Qualora i valori civili e fiscali di un medesimo bene differiscano - sia per effetto di una delle operazioni che generano disallineamenti da evidenziare nella presente sezione, sia per effetto dell'adozione dei principi contabili internazionali Ias/Ifrs - ai fini della determinazione del valore civile, si terrà conto anche dei riflessi derivanti dall'adozione dei suddetti principi. Va indicato il codice 2 nell'apposita casella «Ias/Dlgs 139/2015» (colonna 3).
Sono, infine, tenuti alla compilazione della presente sezione i soggetti che evidenziano differenze tra valori civili e fiscali di beni e/o elementi patrimoniali, emerse in dipendenza dell'adozione dei principi contabili nazionali. Va indicato il codice 3 nell'apposita casella «Ias/Dlgs 139/2015» (colonna 3).
Principi nazionali
Qualora i valori civili e fiscali di un medesimo bene differiscano - sia per effetto di una delle operazioni che generano disallineamenti da evidenziare nella presente sezione sia per effetto dell'adozione dei principi contabili nazionali - ai fini della determinazione del valore civile, si terrà conto anche dei riflessi derivanti dall'adozione dei suddetti principi.
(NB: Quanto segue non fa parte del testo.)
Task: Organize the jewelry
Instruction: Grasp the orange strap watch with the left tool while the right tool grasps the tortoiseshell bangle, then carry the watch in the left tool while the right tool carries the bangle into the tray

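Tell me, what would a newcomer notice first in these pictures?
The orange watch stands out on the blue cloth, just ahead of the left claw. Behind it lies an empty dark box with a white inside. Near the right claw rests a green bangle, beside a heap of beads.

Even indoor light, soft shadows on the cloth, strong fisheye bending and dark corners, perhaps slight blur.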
Va indicato il codice 4 nell'apposita casella «Ias/Dlgs 139/2015» (colonna 3).
Qualora, in sede di prima applicazione dei principi contabili nazionali o internazionali, il valore civile del bene risulti variato rispetto a quello finale dell'esercizio precedente, nella colonna 5 deve essere indicato il nuovo valore di bilancio risultante dalla transizione ai nuovi principi contabili.
Il quadro non dovrà essere più compilato al venir meno del disallineamento per il processo di ammortamento o per l'assoggettamento a sostitutiva.